_Task instructions_
What you return must be the data below, word for word, without any images.

_Collected material_

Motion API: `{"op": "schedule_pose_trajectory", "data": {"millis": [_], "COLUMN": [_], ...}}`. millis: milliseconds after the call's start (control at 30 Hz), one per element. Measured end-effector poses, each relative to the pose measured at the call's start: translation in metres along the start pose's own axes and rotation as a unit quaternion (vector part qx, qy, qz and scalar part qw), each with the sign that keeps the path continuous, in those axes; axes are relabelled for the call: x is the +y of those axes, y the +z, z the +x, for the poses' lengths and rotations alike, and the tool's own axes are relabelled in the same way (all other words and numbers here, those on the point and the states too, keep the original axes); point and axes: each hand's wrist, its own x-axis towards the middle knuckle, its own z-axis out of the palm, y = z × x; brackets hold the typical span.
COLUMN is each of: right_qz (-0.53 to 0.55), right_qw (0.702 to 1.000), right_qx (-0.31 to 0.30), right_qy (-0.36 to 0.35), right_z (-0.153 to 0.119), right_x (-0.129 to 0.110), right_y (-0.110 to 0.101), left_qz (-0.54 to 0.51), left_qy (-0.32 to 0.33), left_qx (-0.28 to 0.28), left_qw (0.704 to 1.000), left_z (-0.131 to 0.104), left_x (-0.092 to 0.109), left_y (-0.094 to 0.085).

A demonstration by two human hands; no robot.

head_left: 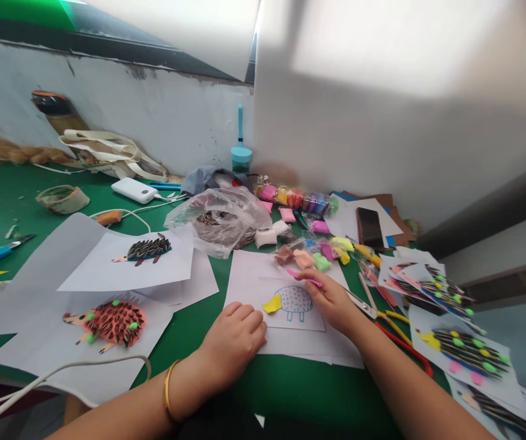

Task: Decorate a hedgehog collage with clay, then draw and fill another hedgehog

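Nearest me, left of the animal drawing (pixel 297 299) on the table (pixel 217 366), the left hand (pixel 237 339) rests with fingers curled in. The drawing's left end carries a yellow piece (pixel 272 304). At its right, the right hand (pixel 331 302) grips a pink tool (pixel 306 278). Far left of it, I can't read the tote bag's (pixel 107 150) print.

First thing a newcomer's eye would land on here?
Probably the red hedgehog picture at lower left, dotted green. Next, the blue-outlined drawing with its yellow patch, between the left hand and the right hand, which holds a pink tool. Colourful packets against the wall also stand out.
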Motion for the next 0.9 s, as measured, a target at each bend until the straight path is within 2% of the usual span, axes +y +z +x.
{"op": "schedule_pose_trajectory", "data": {"millis": [133, 267, 400, 533, 667, 767, 900], "right_qz": [-0.010, -0.007, -0.001, 0.025, 0.024, 0.024, 0.065], "right_qw": [1.000, 1.000, 0.999, 0.997, 0.998, 0.999, 0.997], "right_qx": [-0.018, -0.018, -0.034, -0.058, -0.041, -0.034, -0.033], "right_qy": [-0.018, -0.023, 0.005, 0.042, 0.037, 0.018, 0.012], "right_z": [0.009, 0.003, -0.013, -0.025, -0.024, -0.015, -0.003], "right_x": [0.006, 0.009, 0.005, -0.004, -0.012, -0.017, -0.020], "right_y": [0.004, 0.004, -0.001, -0.007, -0.010, -0.006, 0.010], "left_qz": [0.033, 0.049, 0.043, 0.031, -0.002, -0.024, -0.026], "left_qy": [0.032, 0.034, 0.013, -0.036, -0.089, -0.080, -0.068], "left_qx": [0.008, -0.001, -0.016, -0.021, -0.016, -0.003, -0.005], "left_qw": [0.999, 0.998, 0.999, 0.999, 0.996, 0.997, 0.997], "left_z": [0.006, 0.011, 0.011, 0.010, 0.010, 0.008, 0.005], "left_x": [0.001, -0.005, -0.016, -0.023, -0.015, -0.004, 0.001], "left_y": [0.005, 0.007, 0.004, 0.001, 0.002, 0.005, 0.009]}}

_Task result_
Motion API: `{"op": "schedule_pose_trajectory", "data": {"millis": [_], "COLUMN": [_], ...}}`. millis: milliseconds after the call's start (control at 30 Hz), one per element. Measured end-effector poses, each relative to the pose measured at the call's start: translation in metres along the start pose's own axes and rotation as a unit quaternion (vector part qx, qy, qz and scalar part qw), each with the sign that keeps the path continuous, in those axes; axes are relabelled for the call: x is the +y of those axes, y the +z, z the +x, for the poses' lengths and rotations alike, and the tool's own axes are relabelled in the same way (all other words and numbers here, those on the point and the states too, keep the original axes); point and axes: each hand's wrist, its own x-axis towards the middle knuckle, its own z-axis out of the palm, y = z × x; brackets hold the typical span.
COLUMN is each of: right_qz (-0.53 to 0.55), right_qw (0.702 to 1.000), right_qx (-0.31 to 0.30), right_qy (-0.36 to 0.35), right_z (-0.153 to 0.119), right_x (-0.129 to 0.110), right_y (-0.110 to 0.101), left_qz (-0.54 to 0.51), left_qy (-0.32 to 0.33), left_qx (-0.28 to 0.28), left_qw (0.704 to 1.000), left_z (-0.131 to 0.104), left_x (-0.092 to 0.109), left_y (-0.094 to 0.085).

A demonstration by two human hands; no robot.

head_left: 

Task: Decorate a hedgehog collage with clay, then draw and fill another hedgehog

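Nearest me, left of the animal drawing (pixel 297 299) on the table (pixel 217 366), the left hand (pixel 237 339) rests with fingers curled in. The drawing's left end carries a yellow piece (pixel 272 304). At its right, the right hand (pixel 331 302) grips a pink tool (pixel 306 278). Far left of it, I can't read the tote bag's (pixel 107 150) print.

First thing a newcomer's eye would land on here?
Probably the red hedgehog picture at lower left, dotted green. Next, the blue-outlined drawing with its yellow patch, between the left hand and the right hand, which holds a pink tool. Colourful packets against the wall also stand out.
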Motion for the next 0.9 s, as measured, a target at each bend until the straight path is within 2% of the usual span, axes +y +z +x.
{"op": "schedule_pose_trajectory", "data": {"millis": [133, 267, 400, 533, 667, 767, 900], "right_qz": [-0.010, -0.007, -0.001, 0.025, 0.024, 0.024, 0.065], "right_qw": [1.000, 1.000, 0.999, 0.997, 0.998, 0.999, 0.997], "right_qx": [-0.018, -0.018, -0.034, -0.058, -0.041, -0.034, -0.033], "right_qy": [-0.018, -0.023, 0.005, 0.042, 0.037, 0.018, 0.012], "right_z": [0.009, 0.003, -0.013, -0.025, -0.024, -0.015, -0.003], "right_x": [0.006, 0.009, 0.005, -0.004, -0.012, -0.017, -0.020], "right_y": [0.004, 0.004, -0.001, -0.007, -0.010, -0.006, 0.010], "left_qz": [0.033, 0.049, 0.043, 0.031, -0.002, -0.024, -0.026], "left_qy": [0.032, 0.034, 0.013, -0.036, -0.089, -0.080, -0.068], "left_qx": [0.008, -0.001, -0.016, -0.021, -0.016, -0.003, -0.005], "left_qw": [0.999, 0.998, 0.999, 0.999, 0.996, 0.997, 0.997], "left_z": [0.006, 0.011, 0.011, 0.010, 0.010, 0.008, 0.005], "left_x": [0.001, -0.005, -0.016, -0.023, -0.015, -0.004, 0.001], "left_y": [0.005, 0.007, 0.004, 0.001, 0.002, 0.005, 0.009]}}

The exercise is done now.